* **Description of the task**:
In the records below, find each line holding the word "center" and copy it.

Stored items
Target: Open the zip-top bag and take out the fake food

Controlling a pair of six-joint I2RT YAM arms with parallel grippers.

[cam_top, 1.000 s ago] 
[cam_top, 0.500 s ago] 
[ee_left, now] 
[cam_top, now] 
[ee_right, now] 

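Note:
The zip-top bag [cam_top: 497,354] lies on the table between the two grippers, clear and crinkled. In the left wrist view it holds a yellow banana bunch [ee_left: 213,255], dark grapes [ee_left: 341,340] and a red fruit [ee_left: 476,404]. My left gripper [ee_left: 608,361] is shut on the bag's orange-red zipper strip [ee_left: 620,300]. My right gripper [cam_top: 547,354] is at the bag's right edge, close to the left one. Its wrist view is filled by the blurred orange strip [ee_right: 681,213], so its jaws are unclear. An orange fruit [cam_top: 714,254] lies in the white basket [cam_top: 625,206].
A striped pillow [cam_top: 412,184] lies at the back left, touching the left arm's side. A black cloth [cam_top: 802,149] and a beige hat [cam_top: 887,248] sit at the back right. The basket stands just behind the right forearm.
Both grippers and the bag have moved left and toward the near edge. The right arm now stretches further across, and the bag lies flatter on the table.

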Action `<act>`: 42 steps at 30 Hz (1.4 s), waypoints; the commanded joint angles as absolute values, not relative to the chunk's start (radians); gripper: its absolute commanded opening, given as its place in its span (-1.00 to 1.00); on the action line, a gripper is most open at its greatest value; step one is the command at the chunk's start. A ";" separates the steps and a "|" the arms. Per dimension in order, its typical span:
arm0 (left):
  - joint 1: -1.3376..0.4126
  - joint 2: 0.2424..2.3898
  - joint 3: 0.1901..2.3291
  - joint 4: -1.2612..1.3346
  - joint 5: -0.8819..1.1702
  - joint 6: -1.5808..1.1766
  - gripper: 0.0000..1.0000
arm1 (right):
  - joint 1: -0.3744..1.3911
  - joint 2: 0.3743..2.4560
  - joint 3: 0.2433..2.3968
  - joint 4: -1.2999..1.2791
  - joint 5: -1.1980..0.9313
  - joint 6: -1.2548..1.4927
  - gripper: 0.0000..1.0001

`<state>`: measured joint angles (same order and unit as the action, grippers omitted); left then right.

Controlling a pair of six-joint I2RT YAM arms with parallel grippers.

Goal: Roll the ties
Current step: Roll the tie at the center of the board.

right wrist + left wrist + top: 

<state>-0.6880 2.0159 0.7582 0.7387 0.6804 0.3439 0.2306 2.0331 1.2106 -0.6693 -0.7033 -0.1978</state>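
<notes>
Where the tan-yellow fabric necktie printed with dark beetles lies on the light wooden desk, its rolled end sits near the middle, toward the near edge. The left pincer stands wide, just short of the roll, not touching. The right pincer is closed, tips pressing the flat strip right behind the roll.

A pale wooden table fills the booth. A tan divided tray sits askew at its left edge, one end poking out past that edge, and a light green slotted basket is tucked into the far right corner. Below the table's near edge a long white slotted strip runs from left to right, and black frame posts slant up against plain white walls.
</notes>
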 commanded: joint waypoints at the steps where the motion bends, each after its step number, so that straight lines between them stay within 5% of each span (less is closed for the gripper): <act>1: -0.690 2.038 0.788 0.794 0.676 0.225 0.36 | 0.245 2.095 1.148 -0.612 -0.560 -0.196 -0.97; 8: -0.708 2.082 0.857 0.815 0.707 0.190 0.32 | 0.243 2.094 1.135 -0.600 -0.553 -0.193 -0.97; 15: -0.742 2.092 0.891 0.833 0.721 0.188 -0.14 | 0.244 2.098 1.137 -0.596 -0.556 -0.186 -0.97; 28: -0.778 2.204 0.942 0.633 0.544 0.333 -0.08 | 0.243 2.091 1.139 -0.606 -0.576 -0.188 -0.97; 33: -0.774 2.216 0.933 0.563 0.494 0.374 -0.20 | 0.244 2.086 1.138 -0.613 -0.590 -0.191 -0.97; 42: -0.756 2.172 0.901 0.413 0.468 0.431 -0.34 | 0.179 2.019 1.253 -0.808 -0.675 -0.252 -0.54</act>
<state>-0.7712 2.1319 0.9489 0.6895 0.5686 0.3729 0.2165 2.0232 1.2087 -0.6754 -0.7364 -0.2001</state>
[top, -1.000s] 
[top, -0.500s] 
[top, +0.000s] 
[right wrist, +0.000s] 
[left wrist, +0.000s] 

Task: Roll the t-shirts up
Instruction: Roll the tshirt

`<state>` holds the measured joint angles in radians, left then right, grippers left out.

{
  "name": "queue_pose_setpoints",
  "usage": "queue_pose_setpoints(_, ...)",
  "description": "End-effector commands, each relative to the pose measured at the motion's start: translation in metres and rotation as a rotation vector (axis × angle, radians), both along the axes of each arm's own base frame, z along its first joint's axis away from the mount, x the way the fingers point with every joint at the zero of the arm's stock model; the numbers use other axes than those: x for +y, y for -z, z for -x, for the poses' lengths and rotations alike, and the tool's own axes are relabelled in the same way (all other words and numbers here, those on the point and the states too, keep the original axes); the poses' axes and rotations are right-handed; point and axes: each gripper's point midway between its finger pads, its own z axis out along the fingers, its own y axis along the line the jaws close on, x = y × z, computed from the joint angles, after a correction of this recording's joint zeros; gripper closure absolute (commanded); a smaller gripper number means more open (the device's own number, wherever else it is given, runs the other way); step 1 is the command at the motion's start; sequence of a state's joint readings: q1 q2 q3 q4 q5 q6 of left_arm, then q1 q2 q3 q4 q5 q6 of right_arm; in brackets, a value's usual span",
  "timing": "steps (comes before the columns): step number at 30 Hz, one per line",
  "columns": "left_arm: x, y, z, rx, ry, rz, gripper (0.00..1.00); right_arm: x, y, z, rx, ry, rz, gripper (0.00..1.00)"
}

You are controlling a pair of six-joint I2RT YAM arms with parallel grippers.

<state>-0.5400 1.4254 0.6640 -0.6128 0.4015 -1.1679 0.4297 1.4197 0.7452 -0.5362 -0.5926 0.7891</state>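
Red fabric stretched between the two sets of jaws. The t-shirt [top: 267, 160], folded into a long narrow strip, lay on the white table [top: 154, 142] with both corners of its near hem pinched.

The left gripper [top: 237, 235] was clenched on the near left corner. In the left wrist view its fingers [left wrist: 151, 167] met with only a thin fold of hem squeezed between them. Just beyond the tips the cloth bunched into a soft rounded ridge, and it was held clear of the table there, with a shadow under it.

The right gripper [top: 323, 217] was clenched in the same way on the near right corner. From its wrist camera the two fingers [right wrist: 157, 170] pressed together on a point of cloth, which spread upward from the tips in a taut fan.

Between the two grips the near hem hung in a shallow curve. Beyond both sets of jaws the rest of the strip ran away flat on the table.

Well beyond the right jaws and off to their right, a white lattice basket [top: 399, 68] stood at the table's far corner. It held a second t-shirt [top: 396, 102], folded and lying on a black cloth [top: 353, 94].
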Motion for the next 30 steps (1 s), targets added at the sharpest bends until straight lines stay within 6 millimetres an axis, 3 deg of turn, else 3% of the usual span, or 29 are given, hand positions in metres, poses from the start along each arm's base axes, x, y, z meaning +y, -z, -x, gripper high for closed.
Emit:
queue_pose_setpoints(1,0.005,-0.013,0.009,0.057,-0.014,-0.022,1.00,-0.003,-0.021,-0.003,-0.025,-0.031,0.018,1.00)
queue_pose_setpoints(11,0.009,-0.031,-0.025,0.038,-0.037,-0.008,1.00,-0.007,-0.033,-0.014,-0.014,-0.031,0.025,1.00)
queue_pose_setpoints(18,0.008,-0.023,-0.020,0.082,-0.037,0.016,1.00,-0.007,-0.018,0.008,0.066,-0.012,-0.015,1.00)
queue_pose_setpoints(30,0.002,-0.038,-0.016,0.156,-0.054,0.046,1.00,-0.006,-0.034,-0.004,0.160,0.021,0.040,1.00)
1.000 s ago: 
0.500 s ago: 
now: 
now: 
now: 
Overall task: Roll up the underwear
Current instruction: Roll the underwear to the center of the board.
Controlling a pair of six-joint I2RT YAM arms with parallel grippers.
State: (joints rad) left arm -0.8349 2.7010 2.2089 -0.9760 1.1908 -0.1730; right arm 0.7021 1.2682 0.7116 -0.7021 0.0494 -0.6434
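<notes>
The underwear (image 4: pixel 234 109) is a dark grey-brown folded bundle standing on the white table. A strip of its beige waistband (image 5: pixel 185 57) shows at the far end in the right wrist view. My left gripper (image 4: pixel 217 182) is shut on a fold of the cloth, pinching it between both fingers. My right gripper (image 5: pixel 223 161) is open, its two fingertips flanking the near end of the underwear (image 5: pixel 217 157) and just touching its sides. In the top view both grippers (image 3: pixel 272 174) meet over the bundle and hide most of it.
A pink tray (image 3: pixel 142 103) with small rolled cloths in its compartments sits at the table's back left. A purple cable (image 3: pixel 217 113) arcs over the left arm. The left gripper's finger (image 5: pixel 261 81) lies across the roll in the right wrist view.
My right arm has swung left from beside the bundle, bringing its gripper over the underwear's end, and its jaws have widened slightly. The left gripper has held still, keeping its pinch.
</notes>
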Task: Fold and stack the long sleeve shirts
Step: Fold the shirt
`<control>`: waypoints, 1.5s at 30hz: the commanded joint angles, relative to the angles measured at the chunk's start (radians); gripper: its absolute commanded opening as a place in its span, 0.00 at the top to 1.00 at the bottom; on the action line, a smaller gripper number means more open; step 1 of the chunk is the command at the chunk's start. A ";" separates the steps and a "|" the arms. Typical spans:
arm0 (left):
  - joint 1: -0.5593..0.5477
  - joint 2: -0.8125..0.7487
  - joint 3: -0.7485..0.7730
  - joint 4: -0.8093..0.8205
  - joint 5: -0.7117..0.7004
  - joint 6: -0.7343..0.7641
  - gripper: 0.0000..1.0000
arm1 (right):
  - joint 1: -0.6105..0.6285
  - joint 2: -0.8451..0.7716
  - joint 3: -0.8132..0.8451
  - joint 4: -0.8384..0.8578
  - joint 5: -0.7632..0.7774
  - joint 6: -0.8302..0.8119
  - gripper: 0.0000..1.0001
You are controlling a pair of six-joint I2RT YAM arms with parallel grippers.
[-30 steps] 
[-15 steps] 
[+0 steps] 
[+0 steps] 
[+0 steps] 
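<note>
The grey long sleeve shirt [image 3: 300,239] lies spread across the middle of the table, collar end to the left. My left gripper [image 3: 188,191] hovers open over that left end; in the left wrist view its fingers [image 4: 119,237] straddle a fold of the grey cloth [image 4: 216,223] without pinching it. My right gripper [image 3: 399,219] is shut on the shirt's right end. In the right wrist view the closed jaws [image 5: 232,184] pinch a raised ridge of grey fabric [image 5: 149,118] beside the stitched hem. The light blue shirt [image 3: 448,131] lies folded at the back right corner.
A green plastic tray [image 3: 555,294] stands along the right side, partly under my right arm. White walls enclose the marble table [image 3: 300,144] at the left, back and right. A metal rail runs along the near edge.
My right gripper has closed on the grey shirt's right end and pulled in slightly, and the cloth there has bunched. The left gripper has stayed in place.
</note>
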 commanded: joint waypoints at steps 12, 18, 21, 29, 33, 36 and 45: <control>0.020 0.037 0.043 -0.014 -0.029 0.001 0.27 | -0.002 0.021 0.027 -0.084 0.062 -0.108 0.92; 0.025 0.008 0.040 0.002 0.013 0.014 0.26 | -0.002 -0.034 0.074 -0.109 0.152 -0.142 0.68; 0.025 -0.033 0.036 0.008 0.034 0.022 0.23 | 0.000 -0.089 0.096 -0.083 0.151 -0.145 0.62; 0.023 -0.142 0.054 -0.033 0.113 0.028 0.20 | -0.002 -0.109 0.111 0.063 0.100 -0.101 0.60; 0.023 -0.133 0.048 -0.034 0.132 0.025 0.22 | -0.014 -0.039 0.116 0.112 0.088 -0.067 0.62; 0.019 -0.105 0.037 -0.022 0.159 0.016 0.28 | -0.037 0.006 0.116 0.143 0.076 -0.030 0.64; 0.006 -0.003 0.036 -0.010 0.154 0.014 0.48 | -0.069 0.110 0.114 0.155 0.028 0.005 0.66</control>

* **Exercise answer**:
Current step: Roll the tie at the center of the board.
Current instruction: Roll the underwear to the center of the board.

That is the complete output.